* Task
From the line containing "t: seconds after" down to the line containing "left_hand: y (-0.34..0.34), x" in the records below, reproduce every line exactly, ends included, and omit all others.

* Available data
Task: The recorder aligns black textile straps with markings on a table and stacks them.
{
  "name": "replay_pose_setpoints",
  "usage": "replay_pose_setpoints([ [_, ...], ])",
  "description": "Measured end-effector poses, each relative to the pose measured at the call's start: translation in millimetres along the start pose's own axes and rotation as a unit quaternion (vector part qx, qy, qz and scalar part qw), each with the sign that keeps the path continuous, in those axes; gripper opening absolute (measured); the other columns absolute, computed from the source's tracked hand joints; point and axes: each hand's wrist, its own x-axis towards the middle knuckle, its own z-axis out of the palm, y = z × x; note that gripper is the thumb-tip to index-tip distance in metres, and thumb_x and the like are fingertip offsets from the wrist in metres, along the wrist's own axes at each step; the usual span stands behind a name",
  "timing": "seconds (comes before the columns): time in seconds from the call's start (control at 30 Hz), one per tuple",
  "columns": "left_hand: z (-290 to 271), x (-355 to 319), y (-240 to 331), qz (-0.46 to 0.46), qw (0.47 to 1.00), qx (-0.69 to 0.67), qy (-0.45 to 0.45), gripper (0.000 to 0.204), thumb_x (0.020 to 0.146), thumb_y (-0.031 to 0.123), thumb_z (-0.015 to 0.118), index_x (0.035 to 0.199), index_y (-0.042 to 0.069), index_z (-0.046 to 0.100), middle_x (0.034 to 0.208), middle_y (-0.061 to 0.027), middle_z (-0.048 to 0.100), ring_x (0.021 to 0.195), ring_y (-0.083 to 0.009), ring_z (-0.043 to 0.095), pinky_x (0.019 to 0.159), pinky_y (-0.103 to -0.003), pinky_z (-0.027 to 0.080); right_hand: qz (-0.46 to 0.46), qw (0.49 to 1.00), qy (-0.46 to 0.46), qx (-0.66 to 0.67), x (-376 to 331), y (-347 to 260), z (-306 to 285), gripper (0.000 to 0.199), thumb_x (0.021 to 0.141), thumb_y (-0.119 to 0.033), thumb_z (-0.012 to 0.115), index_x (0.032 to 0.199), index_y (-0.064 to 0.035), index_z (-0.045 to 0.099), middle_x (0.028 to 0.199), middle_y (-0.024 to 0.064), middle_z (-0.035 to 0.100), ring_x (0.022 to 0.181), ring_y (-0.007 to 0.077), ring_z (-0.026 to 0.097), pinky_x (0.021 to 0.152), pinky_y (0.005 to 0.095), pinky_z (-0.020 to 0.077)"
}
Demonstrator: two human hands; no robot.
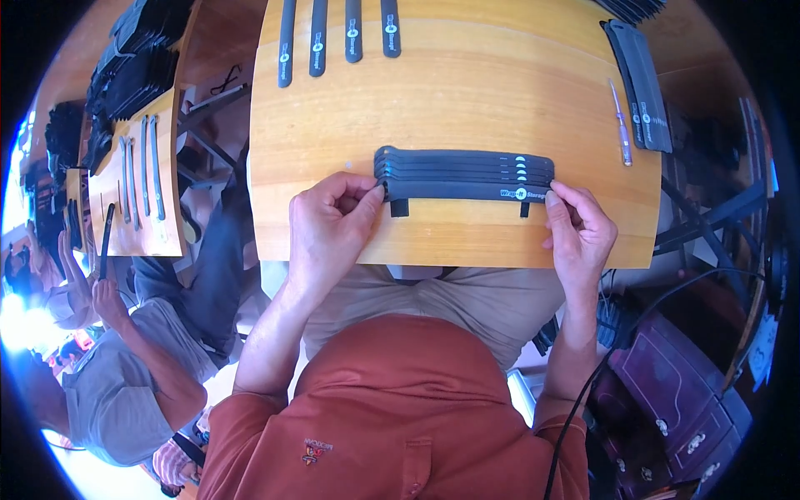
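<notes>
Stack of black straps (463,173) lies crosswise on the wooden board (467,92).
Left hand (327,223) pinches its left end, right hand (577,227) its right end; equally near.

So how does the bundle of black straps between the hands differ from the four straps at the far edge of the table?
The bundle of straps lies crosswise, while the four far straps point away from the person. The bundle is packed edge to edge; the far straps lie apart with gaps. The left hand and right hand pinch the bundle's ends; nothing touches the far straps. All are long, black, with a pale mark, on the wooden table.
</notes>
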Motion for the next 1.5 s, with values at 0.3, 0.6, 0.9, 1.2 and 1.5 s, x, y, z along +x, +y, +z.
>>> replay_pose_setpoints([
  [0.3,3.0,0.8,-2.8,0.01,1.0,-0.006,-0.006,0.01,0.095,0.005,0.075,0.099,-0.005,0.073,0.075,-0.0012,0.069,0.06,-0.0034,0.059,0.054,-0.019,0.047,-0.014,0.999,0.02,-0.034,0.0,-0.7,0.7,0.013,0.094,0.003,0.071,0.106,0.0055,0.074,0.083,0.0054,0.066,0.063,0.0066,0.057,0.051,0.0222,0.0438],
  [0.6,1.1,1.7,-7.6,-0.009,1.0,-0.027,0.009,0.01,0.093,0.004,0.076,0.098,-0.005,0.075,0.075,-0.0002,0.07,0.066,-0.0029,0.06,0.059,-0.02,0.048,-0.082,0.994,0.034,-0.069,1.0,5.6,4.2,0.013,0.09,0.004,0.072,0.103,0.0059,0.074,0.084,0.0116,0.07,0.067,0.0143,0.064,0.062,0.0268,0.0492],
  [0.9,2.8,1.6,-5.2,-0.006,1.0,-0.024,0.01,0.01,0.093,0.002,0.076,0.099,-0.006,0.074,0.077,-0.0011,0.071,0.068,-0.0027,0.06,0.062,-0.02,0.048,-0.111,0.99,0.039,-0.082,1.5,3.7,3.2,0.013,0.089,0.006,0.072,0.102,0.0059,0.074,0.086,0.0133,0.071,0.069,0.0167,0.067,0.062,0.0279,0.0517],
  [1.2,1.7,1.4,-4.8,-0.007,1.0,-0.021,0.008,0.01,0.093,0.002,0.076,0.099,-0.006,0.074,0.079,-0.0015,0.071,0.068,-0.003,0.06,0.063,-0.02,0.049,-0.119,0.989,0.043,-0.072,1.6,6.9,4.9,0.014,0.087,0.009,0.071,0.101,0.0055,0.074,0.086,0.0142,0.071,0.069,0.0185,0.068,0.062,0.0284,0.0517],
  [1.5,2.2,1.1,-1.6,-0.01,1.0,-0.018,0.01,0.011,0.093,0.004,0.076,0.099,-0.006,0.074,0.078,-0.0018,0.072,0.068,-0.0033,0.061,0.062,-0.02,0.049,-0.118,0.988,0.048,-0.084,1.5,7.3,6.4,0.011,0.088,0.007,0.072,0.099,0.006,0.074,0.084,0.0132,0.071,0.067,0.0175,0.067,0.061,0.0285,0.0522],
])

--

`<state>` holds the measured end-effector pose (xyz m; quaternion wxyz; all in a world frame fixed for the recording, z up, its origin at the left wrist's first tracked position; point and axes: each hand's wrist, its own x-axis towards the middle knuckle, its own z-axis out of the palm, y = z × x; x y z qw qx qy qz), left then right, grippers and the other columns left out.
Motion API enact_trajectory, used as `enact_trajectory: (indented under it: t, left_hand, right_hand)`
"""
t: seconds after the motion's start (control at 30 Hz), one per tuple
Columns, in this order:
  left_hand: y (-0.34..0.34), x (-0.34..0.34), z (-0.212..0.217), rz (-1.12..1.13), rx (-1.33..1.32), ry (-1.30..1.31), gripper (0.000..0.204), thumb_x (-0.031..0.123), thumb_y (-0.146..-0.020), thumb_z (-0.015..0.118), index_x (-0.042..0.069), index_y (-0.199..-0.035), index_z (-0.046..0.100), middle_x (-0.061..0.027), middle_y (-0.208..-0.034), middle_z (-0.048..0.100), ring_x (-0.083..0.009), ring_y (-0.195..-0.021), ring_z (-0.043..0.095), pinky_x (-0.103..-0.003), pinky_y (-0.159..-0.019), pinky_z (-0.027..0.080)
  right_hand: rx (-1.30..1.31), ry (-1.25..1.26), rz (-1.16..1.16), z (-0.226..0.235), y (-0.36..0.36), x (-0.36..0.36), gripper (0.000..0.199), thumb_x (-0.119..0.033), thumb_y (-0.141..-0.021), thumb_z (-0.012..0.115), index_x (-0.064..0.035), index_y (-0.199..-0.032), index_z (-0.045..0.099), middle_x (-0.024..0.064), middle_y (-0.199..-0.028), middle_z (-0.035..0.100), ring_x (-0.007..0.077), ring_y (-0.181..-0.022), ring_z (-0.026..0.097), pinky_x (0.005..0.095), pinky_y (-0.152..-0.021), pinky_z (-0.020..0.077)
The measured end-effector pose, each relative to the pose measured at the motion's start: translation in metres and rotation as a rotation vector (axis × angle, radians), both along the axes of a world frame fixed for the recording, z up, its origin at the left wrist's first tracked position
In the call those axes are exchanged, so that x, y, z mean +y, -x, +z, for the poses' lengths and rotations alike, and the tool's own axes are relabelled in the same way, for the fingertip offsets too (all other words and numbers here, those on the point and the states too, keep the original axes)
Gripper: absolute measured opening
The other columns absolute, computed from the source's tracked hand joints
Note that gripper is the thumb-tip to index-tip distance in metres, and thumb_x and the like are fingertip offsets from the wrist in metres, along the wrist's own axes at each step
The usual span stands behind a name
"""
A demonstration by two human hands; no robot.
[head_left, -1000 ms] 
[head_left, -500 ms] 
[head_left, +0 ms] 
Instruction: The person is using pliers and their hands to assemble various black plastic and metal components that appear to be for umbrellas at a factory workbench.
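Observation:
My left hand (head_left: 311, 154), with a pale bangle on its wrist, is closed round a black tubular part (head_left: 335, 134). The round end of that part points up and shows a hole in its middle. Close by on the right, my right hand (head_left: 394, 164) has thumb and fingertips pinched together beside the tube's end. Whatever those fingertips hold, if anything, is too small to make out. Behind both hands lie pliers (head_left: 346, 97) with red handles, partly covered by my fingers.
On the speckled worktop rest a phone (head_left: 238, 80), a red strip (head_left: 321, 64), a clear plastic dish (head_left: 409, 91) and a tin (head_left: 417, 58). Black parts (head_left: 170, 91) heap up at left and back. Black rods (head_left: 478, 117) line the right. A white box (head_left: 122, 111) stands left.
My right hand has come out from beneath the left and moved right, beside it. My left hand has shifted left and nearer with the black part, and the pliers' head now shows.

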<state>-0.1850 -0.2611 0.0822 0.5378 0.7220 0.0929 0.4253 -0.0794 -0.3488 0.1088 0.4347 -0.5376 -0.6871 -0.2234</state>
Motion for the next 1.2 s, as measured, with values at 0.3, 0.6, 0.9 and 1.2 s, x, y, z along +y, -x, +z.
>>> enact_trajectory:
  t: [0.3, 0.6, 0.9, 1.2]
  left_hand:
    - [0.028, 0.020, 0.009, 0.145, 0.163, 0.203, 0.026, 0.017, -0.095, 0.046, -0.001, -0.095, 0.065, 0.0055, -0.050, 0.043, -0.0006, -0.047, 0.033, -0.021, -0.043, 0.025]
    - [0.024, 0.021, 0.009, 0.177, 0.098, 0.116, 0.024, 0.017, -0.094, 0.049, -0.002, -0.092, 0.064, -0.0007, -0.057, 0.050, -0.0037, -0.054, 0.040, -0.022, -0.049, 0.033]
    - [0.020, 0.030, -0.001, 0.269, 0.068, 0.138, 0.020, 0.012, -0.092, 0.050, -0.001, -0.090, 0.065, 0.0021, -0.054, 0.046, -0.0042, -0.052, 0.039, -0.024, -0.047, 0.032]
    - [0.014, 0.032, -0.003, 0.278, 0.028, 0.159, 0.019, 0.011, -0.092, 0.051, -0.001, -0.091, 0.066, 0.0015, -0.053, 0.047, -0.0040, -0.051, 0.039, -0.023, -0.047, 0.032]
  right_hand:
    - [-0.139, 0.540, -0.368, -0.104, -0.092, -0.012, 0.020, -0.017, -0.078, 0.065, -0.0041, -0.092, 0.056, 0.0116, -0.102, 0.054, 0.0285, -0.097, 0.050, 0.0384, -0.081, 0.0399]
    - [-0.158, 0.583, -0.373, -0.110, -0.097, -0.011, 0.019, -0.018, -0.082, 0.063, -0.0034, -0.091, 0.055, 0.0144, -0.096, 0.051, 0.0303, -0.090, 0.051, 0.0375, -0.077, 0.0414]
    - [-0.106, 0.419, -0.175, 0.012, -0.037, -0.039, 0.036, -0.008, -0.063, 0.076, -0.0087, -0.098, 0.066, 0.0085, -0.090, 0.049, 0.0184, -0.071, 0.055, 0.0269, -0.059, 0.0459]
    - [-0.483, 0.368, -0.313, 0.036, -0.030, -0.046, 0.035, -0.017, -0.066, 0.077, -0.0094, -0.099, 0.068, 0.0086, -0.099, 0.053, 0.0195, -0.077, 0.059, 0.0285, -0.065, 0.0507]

* Solution below
t: seconds after the motion's start (control at 30 Hz), one per tuple
Columns, in this order:
  left_hand: y (-0.34..0.34), x (-0.34..0.34), z (-0.212..0.217), rz (-1.12..1.13), rx (-1.33..1.32), ry (-1.30..1.31), gripper (0.000..0.204), thumb_x (-0.031..0.123), thumb_y (-0.146..-0.020), thumb_z (-0.015..0.118), index_x (-0.042..0.069), index_y (-0.199..-0.035), index_z (-0.046..0.100), middle_x (-0.061..0.027), middle_y (-0.208..-0.034), middle_z (-0.048..0.100), ring_x (-0.083..0.009), ring_y (-0.195..-0.021), ring_z (-0.043..0.095), pinky_x (-0.103..-0.003), pinky_y (-0.159..-0.019), pinky_z (-0.027..0.080)

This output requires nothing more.